==== DATA ====

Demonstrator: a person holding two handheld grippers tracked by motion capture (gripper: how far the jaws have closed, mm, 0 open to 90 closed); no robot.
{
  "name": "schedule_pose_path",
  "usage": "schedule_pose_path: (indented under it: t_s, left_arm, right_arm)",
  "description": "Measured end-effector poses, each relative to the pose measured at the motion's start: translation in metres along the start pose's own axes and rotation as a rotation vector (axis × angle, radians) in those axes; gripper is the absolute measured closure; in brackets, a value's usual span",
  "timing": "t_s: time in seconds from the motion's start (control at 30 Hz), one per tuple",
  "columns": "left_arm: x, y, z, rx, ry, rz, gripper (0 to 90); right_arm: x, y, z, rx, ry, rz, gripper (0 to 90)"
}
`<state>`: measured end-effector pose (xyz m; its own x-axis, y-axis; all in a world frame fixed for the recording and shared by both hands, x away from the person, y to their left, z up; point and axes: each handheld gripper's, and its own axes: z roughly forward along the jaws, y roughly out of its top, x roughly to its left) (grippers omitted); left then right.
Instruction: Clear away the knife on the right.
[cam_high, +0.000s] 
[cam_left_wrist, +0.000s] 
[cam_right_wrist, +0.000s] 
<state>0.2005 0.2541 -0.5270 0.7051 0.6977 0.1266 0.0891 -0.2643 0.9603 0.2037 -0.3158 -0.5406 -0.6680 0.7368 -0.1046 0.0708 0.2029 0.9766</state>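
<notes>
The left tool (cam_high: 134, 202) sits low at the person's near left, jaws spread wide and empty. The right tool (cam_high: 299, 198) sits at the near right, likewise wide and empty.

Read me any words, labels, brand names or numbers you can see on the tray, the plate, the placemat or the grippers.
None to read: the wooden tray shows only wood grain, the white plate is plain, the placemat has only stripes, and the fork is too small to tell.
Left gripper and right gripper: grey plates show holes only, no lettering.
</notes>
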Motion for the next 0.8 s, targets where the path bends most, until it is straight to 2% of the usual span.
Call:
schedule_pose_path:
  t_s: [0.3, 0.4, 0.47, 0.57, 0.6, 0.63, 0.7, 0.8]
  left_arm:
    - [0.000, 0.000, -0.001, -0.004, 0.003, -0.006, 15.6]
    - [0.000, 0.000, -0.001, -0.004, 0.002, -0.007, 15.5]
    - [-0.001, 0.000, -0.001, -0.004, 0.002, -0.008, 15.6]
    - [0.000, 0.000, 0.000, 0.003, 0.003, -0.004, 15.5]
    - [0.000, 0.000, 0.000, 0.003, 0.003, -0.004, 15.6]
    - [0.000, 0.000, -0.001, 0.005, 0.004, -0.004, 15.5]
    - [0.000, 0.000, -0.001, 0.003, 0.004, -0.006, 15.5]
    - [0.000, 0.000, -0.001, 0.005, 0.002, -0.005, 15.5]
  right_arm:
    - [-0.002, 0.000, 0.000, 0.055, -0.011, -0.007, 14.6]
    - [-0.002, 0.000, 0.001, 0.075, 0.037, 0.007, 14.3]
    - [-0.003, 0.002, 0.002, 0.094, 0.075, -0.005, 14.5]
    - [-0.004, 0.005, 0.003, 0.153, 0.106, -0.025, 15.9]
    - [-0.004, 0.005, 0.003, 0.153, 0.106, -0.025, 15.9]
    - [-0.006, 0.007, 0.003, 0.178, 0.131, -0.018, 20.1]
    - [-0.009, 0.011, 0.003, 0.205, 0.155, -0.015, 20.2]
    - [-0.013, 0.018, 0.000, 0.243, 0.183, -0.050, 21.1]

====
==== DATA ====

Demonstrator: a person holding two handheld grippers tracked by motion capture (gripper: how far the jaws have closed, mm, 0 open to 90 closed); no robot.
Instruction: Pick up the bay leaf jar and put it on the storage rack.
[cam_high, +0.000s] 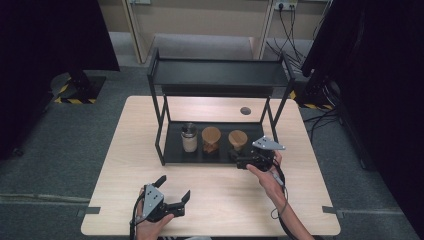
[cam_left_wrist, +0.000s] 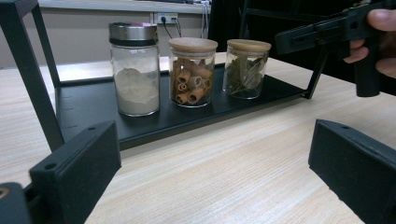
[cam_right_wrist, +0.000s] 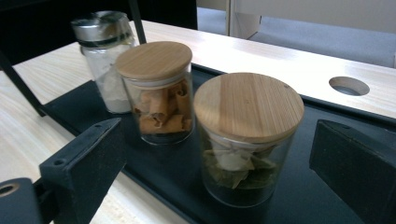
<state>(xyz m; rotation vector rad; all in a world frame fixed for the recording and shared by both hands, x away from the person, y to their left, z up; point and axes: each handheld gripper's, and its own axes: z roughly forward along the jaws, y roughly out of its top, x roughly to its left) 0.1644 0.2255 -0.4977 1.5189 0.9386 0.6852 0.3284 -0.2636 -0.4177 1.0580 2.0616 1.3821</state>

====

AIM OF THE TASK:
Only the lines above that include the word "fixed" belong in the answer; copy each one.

TASK OUTPUT:
`<state>`: measured end-effector pose (xyz m; its own x-axis, y-axis; all in a world frame fixed for the recording and shared by both hands, x away from the person, y to their left, z up; point and axes: each handheld gripper's, and its own axes: z roughly forward along the jaws, y roughly out of its top, x roughly to its left) (grippers omitted); left then right.
<state>(xyz m; rotation vector rad; all in a world frame fixed for the recording and shared by both hands, x away from the person, y to their left, z up; point and axes: each handheld gripper's, and its own axes: z roughly forward along the jaws, y roughly out of its top, x roughly to its left) 0.1644 0.2255 -0.4977 1.5189 0.9386 0.6852 0.3284 -0.2636 -0.4177 1.0580 2.0616 1.3821</state>

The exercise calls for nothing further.